I have seen, when after execution judgment hath repented o'er his doom.—Shakespeare.

Foolish men imagine that because judgment for an evil thing is delayed, there is no justice, but an accident alone, here below. Judgment for an evil thing is many times delayed some day or two, some century or two, but it is sure as life, it is sure as death!—Carlyle.

Human judgment, like Luther's drunken peasant, when saved from falling on one side, topples over on the other.—Mazzini.

The contemporary mind may in rare cases be taken by storm; but posterity never. The tribunal of the present is accessible to influence; that of the future is incorrupt.—Gladstone.

Upon any given point, contradictory evidence seldom puzzles the man who has mastered the laws of evidence, but he knows little of the laws of evidence who has not studied the unwritten law of the human heart; and without this last knowledge a man of action will not attain to the practical, nor will a poet achieve the ideal.—Bulwer-Lytton.

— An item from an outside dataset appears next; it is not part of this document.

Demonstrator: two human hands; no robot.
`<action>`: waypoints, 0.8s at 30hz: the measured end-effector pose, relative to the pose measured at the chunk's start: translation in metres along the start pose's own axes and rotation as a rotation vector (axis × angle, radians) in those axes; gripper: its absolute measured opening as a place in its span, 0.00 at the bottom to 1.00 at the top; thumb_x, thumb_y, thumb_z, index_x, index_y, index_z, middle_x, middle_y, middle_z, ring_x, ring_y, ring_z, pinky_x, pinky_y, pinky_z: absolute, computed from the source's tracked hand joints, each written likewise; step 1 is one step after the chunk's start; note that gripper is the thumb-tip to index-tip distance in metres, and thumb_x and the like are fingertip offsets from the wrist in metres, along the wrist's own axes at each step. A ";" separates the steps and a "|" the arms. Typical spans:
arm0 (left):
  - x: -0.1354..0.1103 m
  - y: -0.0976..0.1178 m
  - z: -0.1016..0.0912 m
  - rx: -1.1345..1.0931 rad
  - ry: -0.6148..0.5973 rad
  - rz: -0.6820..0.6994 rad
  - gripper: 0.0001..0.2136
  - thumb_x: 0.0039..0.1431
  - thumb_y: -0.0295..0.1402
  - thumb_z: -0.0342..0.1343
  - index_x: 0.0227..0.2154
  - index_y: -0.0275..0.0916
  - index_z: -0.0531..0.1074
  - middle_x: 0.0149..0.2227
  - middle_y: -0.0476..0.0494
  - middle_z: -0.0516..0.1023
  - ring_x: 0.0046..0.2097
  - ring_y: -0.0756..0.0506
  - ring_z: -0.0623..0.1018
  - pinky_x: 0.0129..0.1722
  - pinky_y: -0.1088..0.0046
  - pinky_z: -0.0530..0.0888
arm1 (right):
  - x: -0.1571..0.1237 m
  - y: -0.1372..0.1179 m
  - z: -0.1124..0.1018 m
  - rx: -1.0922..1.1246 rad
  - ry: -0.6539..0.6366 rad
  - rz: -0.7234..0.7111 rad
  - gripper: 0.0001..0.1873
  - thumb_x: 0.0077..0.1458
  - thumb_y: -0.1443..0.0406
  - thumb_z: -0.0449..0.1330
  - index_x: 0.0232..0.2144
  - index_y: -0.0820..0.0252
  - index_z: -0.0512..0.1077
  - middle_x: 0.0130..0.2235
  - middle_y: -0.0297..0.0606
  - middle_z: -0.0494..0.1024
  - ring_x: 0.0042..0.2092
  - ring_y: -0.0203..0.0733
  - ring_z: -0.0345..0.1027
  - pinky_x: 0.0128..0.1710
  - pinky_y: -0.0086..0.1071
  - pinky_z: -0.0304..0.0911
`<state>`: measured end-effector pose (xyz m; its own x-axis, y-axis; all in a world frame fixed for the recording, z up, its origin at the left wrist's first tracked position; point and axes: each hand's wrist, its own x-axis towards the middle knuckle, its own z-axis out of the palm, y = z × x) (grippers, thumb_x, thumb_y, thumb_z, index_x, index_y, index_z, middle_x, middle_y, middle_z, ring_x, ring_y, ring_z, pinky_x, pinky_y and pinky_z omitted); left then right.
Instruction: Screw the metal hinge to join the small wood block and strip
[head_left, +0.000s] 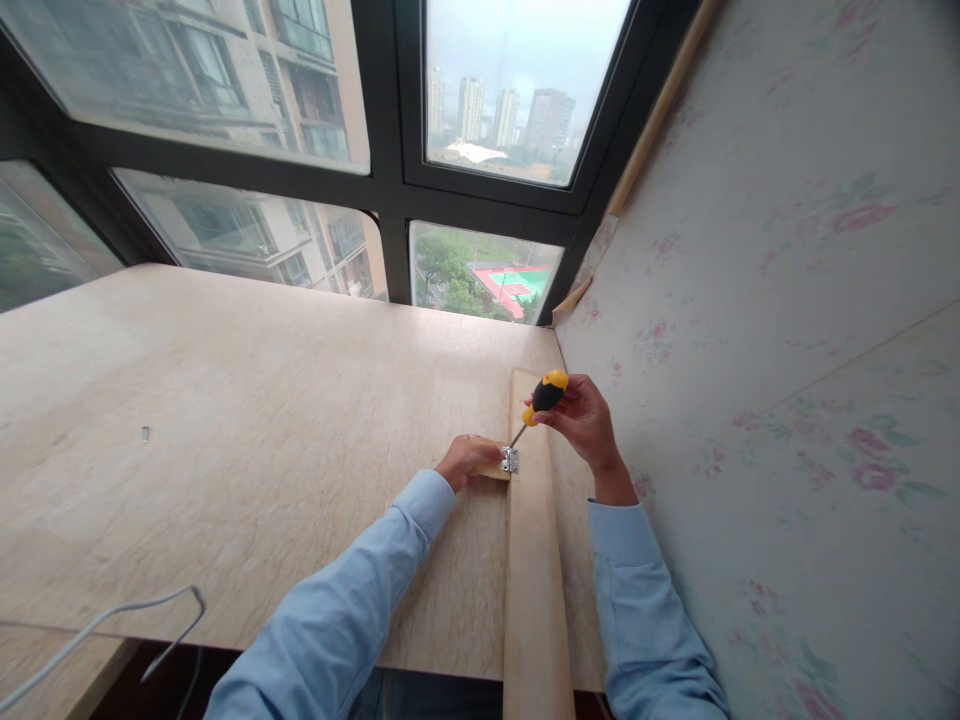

How little do they see what is, who frame their hasty judgment upon that which seems.—Southey.

Justice.—It is the pleasure of the gods—that what is in conformity with justice shall also be in conformity to the laws.—Socrates.

Justice delayed is justice denied.—Gladstone.

Justice advances with such languid steps that crime often escapes from its slowness. Its tardy and doubtful course causes too many tears to be shed.—Corneille.

Justice is truth in action.—Joubert.